Online grocery shopping used to be a small part of the retail world, but it’s now a major player, thanks to changing customer habits and new technology. A 2023 McKinsey study showed that 11.1% of the $884 billion U.S. grocery market came from online sales, and that number is expected to hit 15% by 2026. The pandemic changed everything. People turned to online platforms for safety and convenience, speeding up a digital shift that would’ve taken years. Retailers scrambled to keep up, pouring money into their online systems. By late 2024, top U.S. grocers were seeing 7–15% of their sales come from e-commerce, according to their earnings reports.
Driving Retail Tech Transformation
Sharath Chandra Edupuganti, a tech expert at a major grocery retailer in the US, has been a driving force in this transformation. With over ten years in retail technology, he’s tackled the toughest challenges in online grocery shopping, making it faster and more customer-friendly. His two big innovations, AcuPick and ShopAssist, have changed how online orders get fulfilled efficiently and with quality, setting a new standard for the industry.
Transforming Online Order Fulfillment with AcuPick
When the pandemic hit, there was a sudden increase in online orders, but slow processes, high costs, and uneven customer experiences held them back. Edupuganti’s AcuPick system turned things around with smart, practical solutions.
One of his standout creations is dynamic multimode picking, a system that’s the first of its kind. It decides in real time whether to group orders or pick them one by one, depending on what’s happening in the store. Grouping orders saves time, letting workers grab items for multiple customers at once, which boosts efficiency by 16%. But when accuracy matters most, the system switches to single-order picking to avoid mistakes. The best part? Workers don’t notice the switch; the interface stays simple, cutting training time from two days to just a few hours. This helped retailers expand online shopping to 1,534 stores by April 2021, up from 586 the year before.
Edupuganti also made 30-minute Flash delivery a reality, something competitors haven’t cracked at scale because it’s so expensive. AcuPick figures out which workers can drop less urgent tasks to focus on these super-fast orders, keeping costs low for both the company and customers. In 2024, these quick deliveries made up 6% of online orders. A McKinsey report says rapid delivery like this was thought impossible with manual picking, but Edupuganti proved it could work.
For curbside pickup, which covers the majority of online orders, AcuPick slashed wait times. Before, only 70% of pickups happened within the five-minute goal because workers were stretched thin. Edupuganti’s system picks the best worker for the job based on what they’re doing, pushing on-time pickups to 90% and cutting wait times from seven to under four minutes. Customers noticed the difference, giving a 14% boost in satisfaction scores (Net Promoter Score).
Revolutionizing the Grocery Game
Edupuganti knew that trust is everything in grocery shopping, so he created ShopAssist, a tool that lets customers chat with workers in real time as their orders are being picked. This service is offered to every customer for free, a first for a major U.S. grocer. By letting multiple workers handle a single customer’s chat, Edupuganti kept things efficient while making the experience personal. This cut the time to handle item swaps to 20 seconds or less, even though 65% of orders involve substitutions; only 9% need a chat.

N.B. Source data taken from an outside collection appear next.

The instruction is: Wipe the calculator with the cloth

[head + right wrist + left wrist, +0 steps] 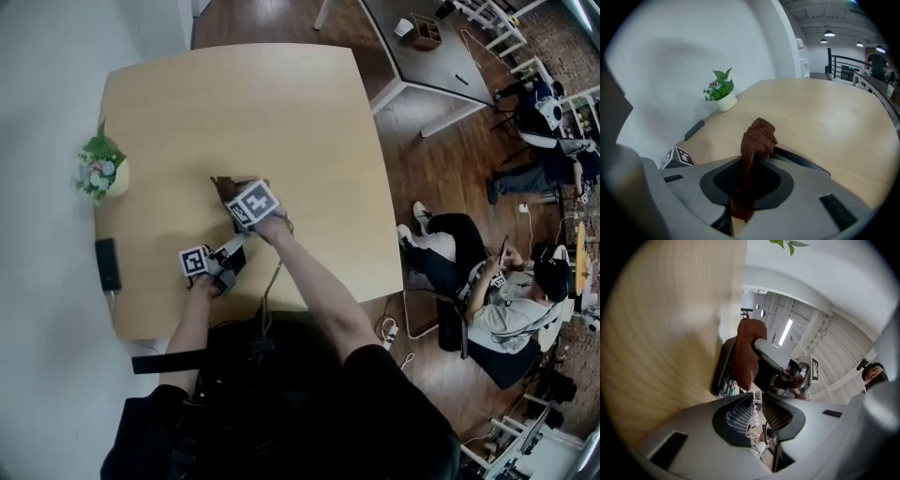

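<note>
The cloth (758, 136), a rust-brown bundle, is clamped between the right tongs (757, 161). The jaws are closed tight on its lower part, and the bunched top stands up past the tips. From the head view, the right tongs (232, 195) are seen angled down onto the middle of the desk (281, 112), with the cloth poking out ahead of the marker cube.

The calculator (723, 376) is picked up in the left gripper view: dark, keys showing, flat on the wood, and the cloth is pressed against its face. It lies just beyond the left tongs (757, 397), whose jaws are drawn almost together. Only a thin slit is left and nothing is caught in it. Whether the tips touch the calculator cannot be told.

A small potted plant (101, 169) is parked at the desk's left edge, well apart, and a flat black object (107, 264) lies along the same edge.
</note>
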Motion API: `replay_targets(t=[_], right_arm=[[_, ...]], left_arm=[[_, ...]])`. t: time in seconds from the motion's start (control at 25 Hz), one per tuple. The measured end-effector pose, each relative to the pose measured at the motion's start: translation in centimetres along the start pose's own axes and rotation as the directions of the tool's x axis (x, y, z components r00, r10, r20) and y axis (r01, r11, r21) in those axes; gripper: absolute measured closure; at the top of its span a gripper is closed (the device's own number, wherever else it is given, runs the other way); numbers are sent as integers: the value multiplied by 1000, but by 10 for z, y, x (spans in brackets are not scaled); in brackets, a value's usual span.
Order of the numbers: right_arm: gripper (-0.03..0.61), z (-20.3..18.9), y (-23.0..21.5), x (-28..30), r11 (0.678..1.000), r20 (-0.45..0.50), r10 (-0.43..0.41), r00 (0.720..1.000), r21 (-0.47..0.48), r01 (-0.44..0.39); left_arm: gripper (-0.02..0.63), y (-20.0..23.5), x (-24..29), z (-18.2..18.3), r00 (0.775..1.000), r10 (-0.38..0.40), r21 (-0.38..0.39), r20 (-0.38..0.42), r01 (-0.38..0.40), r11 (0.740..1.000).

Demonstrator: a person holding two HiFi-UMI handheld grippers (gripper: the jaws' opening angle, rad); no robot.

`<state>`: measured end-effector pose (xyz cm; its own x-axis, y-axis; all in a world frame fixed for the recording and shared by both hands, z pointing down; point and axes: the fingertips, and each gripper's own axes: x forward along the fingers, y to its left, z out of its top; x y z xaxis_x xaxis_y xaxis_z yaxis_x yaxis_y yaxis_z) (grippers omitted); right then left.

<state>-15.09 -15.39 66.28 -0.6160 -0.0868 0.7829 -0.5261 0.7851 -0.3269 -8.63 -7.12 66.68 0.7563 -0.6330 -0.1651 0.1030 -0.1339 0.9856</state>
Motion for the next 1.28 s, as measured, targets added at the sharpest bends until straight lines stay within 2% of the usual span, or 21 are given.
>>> replay_targets(t=[0.24, 0.36, 0.48, 0.56, 0.68, 0.72, 0.76, 0.84, 0.96, 1.08, 1.28], right_arm=[[511, -28, -57, -31, 987, 39, -100, 994, 132, 94], [512, -49, -95, -62, 958, 43, -194, 980, 222, 180], [514, -58, -111, -88, 933, 36, -273, 961, 255, 255], [515, -38, -90, -89, 948, 94, -225, 970, 249, 196], [514, 11, -25, -65, 977, 218, -7, 976, 211, -40], [514, 19, -7, -52, 979, 219, 46, 975, 184, -88], [514, 22, 4, -38, 983, 195, 71, 978, 152, -102], [514, 14, 6, -13, 992, 116, 51, 992, 105, -64], [514, -8, -21, -7, 993, 43, -41, 998, 111, 36], [512, -24, -51, -26, 985, 28, -109, 994, 134, 105], [511, -56, -100, -63, 958, 41, -171, 984, 241, 156]], left_arm=[[551, 3, -3, 3, 1000, 29, 9, 2, -29, 1000], [554, 2, -4, 2, 1000, 29, 10, 4, -29, 1000], [557, 0, -2, 1, 1000, 25, 7, 1, -25, 1000], [557, -1, -2, 1, 1000, 24, 4, -2, -24, 1000], [557, -1, -4, 2, 1000, 23, 7, 0, -23, 1000], [557, -1, -4, 2, 1000, 24, 6, 3, -24, 1000], [557, -1, -4, 2, 1000, 26, 5, 5, -26, 1000], [557, 0, -4, 1, 1000, 31, 10, 7, -31, 999], [557, 0, -3, -1, 1000, 30, 15, 1, -30, 999], [557, 1, -4, 1, 999, 33, 15, -2, -33, 999], [557, 0, -3, 1, 999, 33, 15, 2, -33, 999]])
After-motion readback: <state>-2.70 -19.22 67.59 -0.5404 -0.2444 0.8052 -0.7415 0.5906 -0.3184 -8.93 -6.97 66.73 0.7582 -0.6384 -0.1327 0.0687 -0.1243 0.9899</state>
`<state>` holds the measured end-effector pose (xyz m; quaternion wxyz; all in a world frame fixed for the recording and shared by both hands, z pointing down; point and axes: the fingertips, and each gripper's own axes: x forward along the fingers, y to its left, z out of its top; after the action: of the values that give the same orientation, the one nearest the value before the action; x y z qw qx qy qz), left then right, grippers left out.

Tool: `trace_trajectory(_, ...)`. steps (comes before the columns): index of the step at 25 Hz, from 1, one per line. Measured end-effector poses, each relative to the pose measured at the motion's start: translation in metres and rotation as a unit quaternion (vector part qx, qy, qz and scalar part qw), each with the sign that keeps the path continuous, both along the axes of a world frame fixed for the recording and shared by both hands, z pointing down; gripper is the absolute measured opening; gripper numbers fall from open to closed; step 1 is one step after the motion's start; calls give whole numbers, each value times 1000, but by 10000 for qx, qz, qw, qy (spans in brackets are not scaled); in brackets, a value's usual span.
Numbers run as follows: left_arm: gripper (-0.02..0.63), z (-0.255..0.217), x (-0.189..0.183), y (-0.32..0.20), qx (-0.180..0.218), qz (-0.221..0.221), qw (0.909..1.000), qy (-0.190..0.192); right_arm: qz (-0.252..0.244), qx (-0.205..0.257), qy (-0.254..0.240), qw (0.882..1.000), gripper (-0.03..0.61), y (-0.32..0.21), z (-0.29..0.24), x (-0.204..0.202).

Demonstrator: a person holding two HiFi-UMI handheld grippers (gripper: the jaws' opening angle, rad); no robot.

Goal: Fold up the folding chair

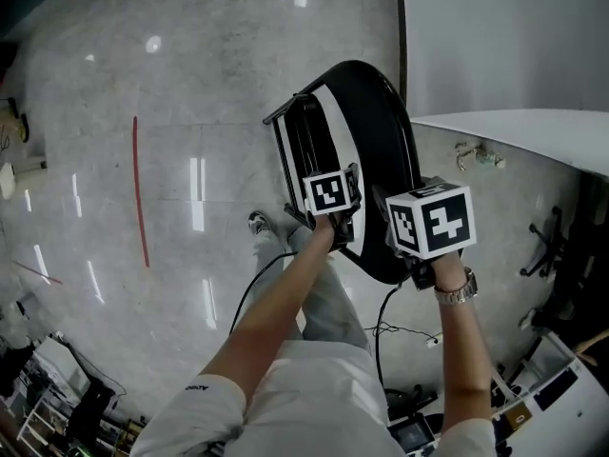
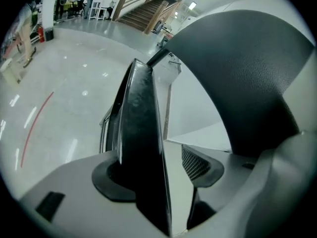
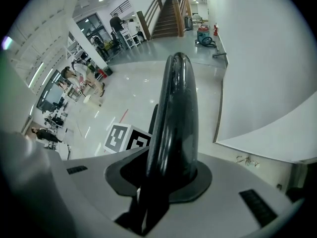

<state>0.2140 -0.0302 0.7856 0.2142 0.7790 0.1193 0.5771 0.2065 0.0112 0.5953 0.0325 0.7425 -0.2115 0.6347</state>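
Observation:
A black folding chair [image 1: 376,141] stands on the pale floor in front of me, seen from above. My left gripper [image 1: 333,225] reaches down onto the chair's thin black panel [image 2: 141,133]. That panel lies against the left pad, and a gap shows between it and the meshed right pad [image 2: 198,165]. My right gripper [image 1: 411,263] is at the near edge of the chair's wide rounded panel [image 2: 242,68]. In the right gripper view the thick glossy rim [image 3: 176,118] fills the space between both pads, which press on it. The left gripper's marker cube [image 3: 126,138] shows behind the rim.
A white curved tabletop [image 1: 519,127] and a white wall [image 1: 504,36] stand just right of the chair. A red line [image 1: 140,188] marks the floor at left. Cables [image 1: 381,327] and an office chair base [image 1: 552,246] lie near my feet. Stairs [image 2: 143,14] rise far off.

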Motion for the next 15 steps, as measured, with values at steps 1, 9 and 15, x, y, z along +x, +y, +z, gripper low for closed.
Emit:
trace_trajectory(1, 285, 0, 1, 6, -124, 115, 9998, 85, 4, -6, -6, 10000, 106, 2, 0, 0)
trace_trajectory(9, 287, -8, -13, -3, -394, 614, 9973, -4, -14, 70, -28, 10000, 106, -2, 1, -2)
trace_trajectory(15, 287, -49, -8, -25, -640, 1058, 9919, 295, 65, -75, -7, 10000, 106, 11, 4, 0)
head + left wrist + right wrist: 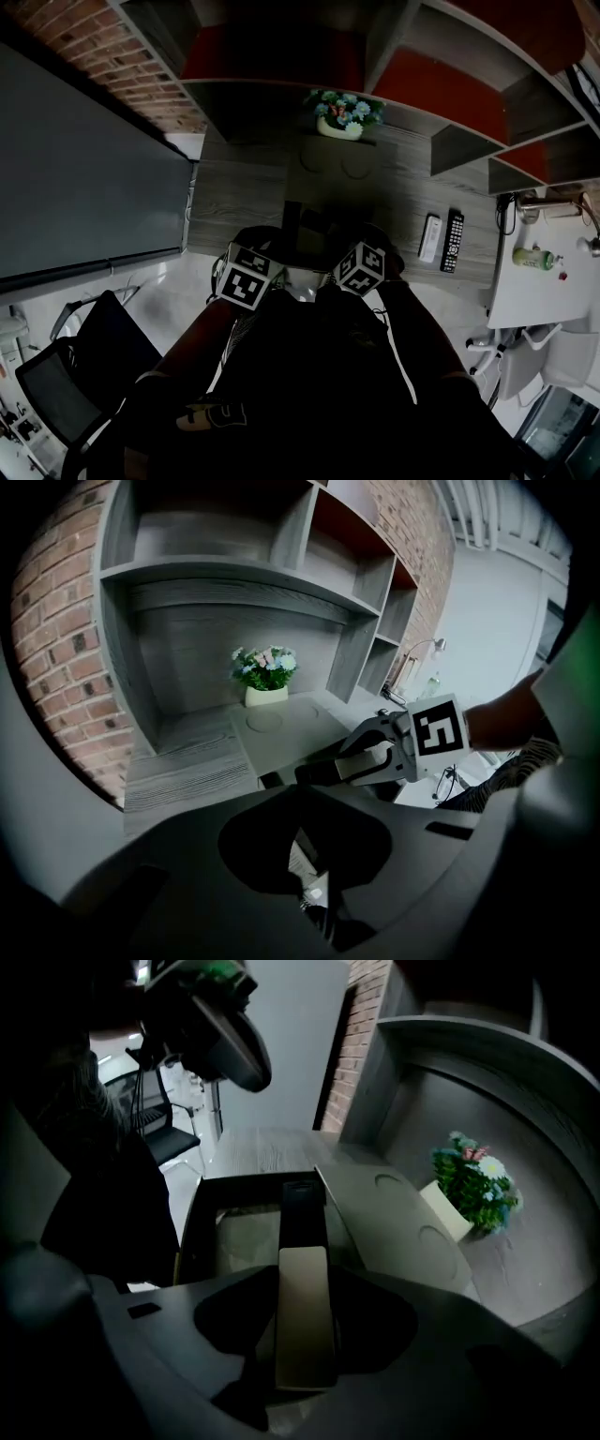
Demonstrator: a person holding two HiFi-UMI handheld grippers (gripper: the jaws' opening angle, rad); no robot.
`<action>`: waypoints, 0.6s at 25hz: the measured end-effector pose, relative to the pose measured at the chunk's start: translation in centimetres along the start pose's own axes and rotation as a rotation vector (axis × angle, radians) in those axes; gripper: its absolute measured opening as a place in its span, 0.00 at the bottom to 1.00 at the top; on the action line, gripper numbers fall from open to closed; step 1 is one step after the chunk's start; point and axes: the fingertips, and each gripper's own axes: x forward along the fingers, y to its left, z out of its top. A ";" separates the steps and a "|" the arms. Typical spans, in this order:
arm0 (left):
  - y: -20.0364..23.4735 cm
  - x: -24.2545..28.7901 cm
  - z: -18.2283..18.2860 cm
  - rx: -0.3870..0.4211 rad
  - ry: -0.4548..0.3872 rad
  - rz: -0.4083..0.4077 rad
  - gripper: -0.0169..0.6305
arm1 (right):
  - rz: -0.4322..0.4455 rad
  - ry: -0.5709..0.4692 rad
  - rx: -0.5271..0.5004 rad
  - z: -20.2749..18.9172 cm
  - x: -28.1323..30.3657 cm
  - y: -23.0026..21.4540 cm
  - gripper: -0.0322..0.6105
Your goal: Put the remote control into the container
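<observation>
A long remote control, pale with a black far end, lies between the jaws of my right gripper, which is shut on it. Its black end hangs over the dark open container on the grey desk. In the head view the right gripper and left gripper stand side by side at the near rim of the container. From the left gripper view the right gripper shows to the right, above the container. The left gripper has its own jaws in darkness; I cannot make out whether they hold anything.
A white remote and a black remote lie on the desk to the right. A flower pot stands at the back under the shelves. A white side table with a bottle is at far right, and an office chair at lower left.
</observation>
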 end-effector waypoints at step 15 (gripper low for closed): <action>1.5 -1.5 -1.8 -0.052 0.002 0.017 0.04 | -0.216 0.126 -0.234 -0.5 3.0 -1.9 0.34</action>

To keep up with 60,000 weekly chats, Edupuganti used AI to track how responsive and helpful workers are, helping managers coach their teams. AI also checks chats in real time to make sure no customer request, like swapping an item, gets missed, improving substitution satisfaction by 31%. Now, 10% of orders involve a chat, and 65% of those end with customers getting exactly what they want.
Big wins
Edupuganti’s work has made a huge difference. AcuPick doubled the number of stores offering online shopping in less than a year, cut support issues by 72%, and reduced missing items from 2% to 0.6% with better bag tracking. ShopAssist lowered out-of-stock items by 16%, adding millions in yearly revenue, and made customers happier with more control over their orders.
Changing the grocery game
His Fulfillment as a Service model lets marketplace partners send orders to AcuPick for pickup across 2,000 stores. This shows how his ideas bridge traditional stores and online platforms, inspiring others in the industry.
A 2024 Research and Markets report points to a growing trend toward automated fulfillment, which aligns with Edupuganti’s approach. His success in making fast delivery affordable challenges the idea that it’s too costly, as noted in a McKinsey analysis. By showing manual picking can handle 30-minute deliveries, he’s rewriting the rules for grocers and delivery platforms.
What’s next for grocery shopping
With online grocery shopping expected to hit 30–40% of sales in the next decade, Edupuganti’s work is redefining what is possible. AcuPick and ShopAssist show how technology can make things efficient without losing the human touch. Looking forward, his ideas are setting the stage for innovations like AI that predicts what customers need or automated warehouses that speed up orders. Edupuganti’s blend of smart tech and customer focus is shaping a future where grocery shopping is easier, cheaper, and tailored to every shopper.